**What you are asked to do**
What are the lines from the top of the entries through the one with "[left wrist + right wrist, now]"? Write them out exactly, with no pictures.
*** Records supplied ***
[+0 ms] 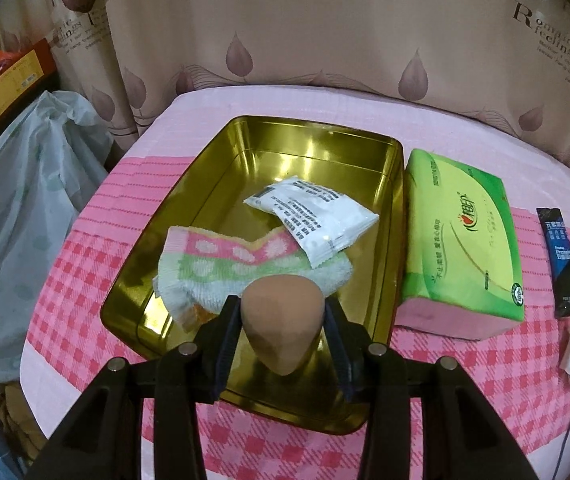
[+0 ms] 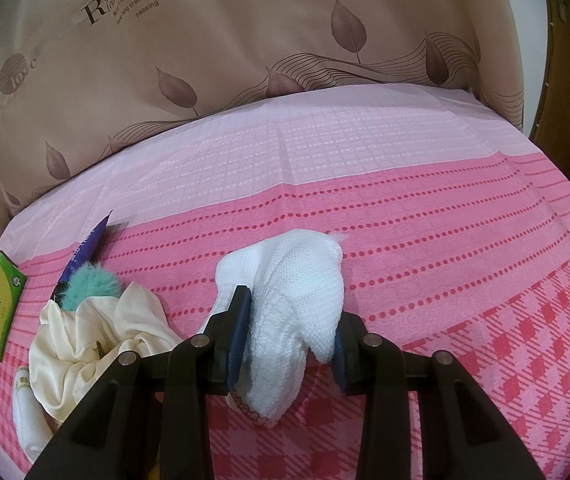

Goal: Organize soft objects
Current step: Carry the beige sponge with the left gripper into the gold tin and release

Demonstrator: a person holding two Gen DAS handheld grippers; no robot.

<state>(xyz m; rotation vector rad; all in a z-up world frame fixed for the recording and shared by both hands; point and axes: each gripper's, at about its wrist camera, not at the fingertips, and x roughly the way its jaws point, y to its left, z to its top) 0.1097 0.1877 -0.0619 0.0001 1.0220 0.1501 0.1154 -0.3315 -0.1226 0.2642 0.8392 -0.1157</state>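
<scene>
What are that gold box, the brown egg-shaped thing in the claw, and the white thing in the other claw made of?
Gold box: looks like thin metal with a glossy finish, since its inner walls mirror the light.
Brown egg-shaped thing in the left claw: probably soft foam; matte, smooth, no shine.
White thing in the right claw: seemingly woven cotton cloth; it shows a waffle texture and folds limply.

The tin (image 1: 189,216) is glossy gold metal, holding a terry towel (image 1: 221,268) and a matt, smooth sponge (image 1: 281,320). The white cloth (image 2: 297,300) looks coarsely woven; the tissue pack (image 1: 461,232) is shiny plastic.
</scene>
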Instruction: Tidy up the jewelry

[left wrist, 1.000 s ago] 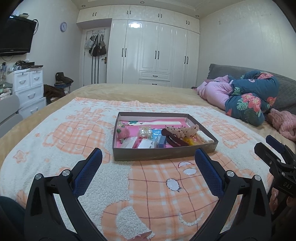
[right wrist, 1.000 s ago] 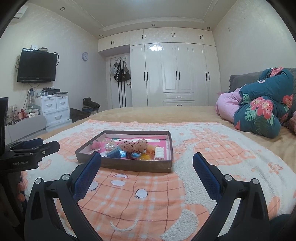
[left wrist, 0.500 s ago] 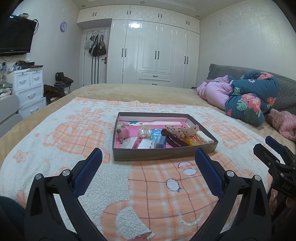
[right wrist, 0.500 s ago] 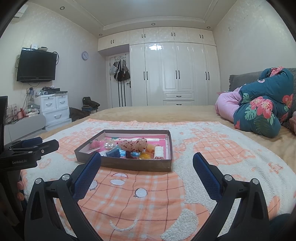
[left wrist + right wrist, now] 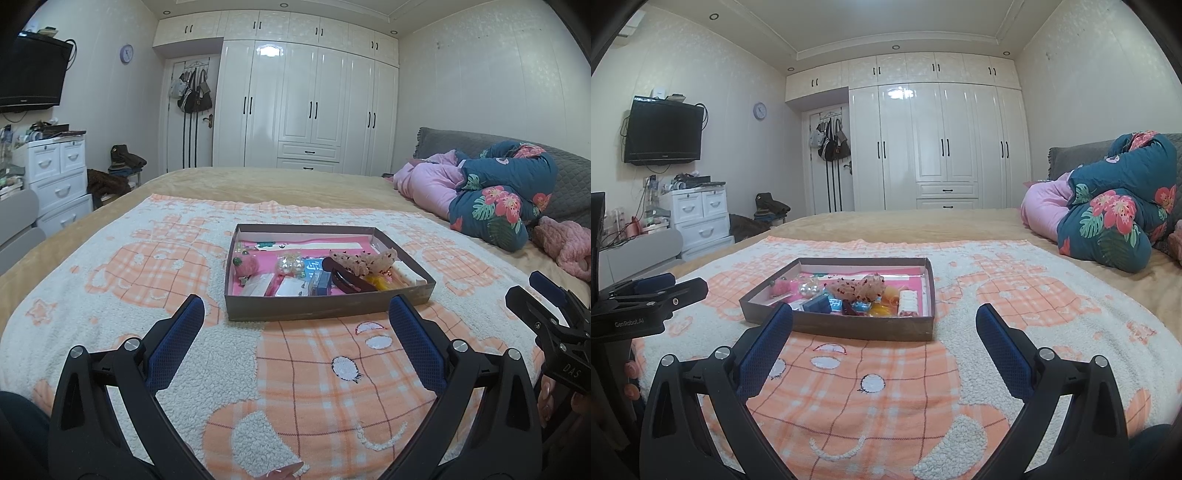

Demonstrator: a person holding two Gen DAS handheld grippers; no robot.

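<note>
- Your left gripper hangs just above the blanket, jaws spread wide, nothing between the blue pads.
- Your right gripper matches it: jaws wide apart, empty, held low over the same blanket.
- Each tool shows in the other's view. The right one sits at the right edge of the left wrist view, with your fingertips visible below it. The left one sits at the left edge of the right wrist view.
- The box lies flat on the blanket, straight ahead of both grippers and apart from both. In the right wrist view it sits slightly left of centre.
- Inside the box, on a pink lining: a pink fuzzy piece at the left, a cluster of clear beads near the middle, a dark hair clip, a beige lace bow lying across it, a small blue box, and a white bar along the right wall.
- A small yellow item lies by the clip; you cannot tell what it is.
- The items are bunched toward the near half of the box.
- Beyond the blanket: tan bedspread, folded floral quilt at the right, white wardrobe on the far wall.
</note>
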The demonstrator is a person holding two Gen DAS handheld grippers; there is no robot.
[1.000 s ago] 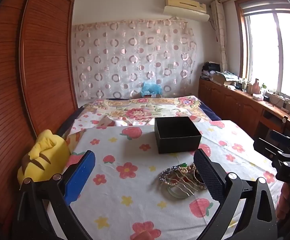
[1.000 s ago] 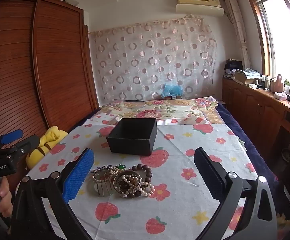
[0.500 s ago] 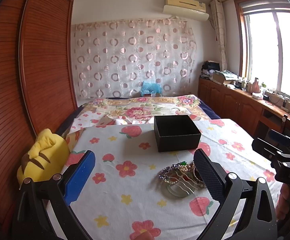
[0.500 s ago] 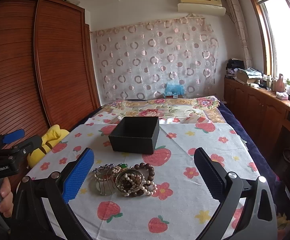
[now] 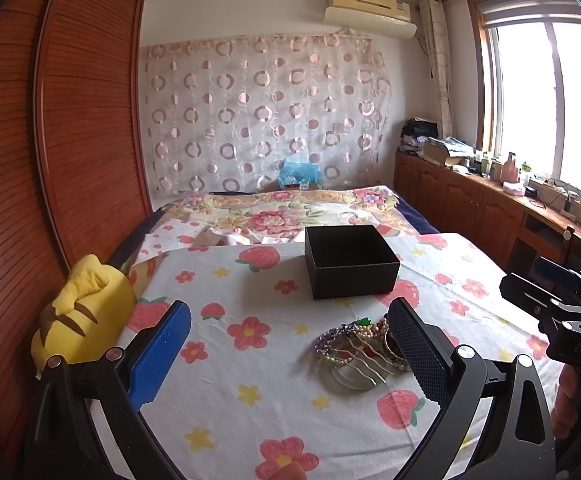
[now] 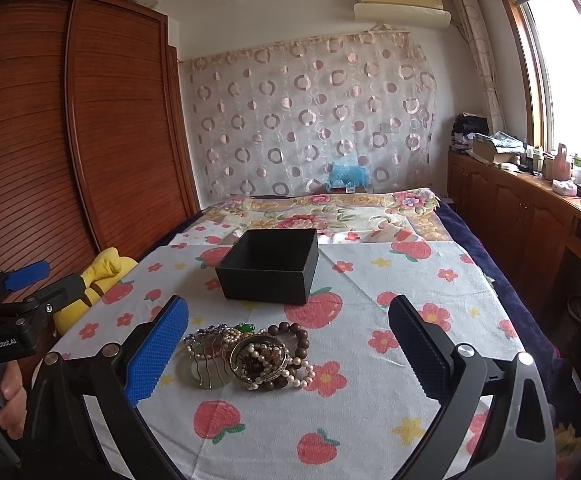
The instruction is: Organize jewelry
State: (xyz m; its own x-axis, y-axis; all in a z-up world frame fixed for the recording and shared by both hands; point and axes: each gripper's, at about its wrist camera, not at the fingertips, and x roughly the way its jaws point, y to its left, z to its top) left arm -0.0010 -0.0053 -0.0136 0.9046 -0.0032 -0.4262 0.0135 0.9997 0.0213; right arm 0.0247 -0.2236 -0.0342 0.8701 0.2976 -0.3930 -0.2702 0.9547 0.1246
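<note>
Organizing not yet begun, as judged; the jewelry pile is heaped on the bed's cloth, just in front of the black box, apparently unfilled; left hand-held gripper and right hand-held gripper are held spread, nothing pinched.

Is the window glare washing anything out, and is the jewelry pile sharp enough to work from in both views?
Left wrist view: the window is blown out white, but the jewelry pile stays sharp, partly hidden behind one finger. Right wrist view: glare stays at the right edge, and the pile and black box are evenly lit and crisp. Both views: fisheye bends the wardrobe and dark corners vignette.
</note>
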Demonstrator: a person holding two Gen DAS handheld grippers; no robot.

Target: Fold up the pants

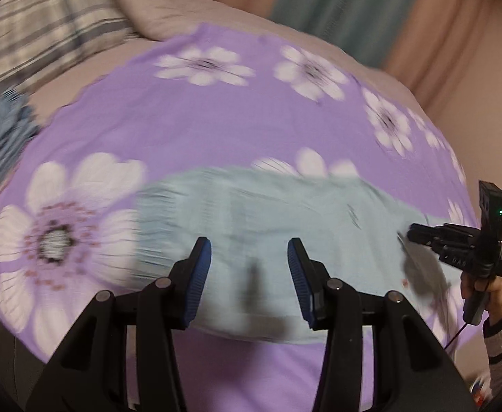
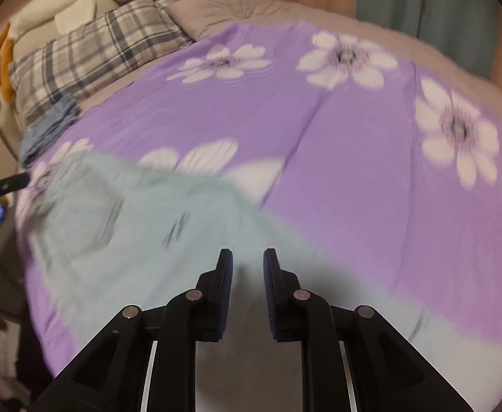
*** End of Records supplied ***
**Output below**
[+0 ms] 
[+0 ms] 

Goal: Organize soft objects
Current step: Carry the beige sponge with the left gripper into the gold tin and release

Demonstrator: a person holding two Gen DAS handheld grippers; no robot.

<state>(xyz m; rotation vector rad; all in a z-up world frame fixed for the recording and shared by both hands; point and axes: each gripper's, at about its wrist camera, not at the fingertips, and x roughly the way its jaws point, y to its left, z to its top) 0.1097 0.1877 -0.0619 0.0001 1.0220 0.1501 0.1154 -0.3315 -0.1226 0.2642 0.8392 -0.1157</state>
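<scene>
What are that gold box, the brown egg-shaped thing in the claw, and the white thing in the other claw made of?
Gold box: looks like thin metal with a glossy finish, since its inner walls mirror the light.
Brown egg-shaped thing in the left claw: probably soft foam; matte, smooth, no shine.
White thing in the right claw: seemingly woven cotton cloth; it shows a waffle texture and folds limply.

The tin (image 1: 189,216) is glossy gold metal, holding a terry towel (image 1: 221,268) and a matt, smooth sponge (image 1: 281,320). The white cloth (image 2: 297,300) looks coarsely woven; the tissue pack (image 1: 461,232) is shiny plastic.
</scene>
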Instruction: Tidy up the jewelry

[left wrist, 1.000 s ago] 
[right wrist, 1.000 s ago] 
[left wrist, 0.500 s ago] 
[right wrist, 0.500 s ago] 
[left wrist + right wrist, now] 

Here is where the answer stops.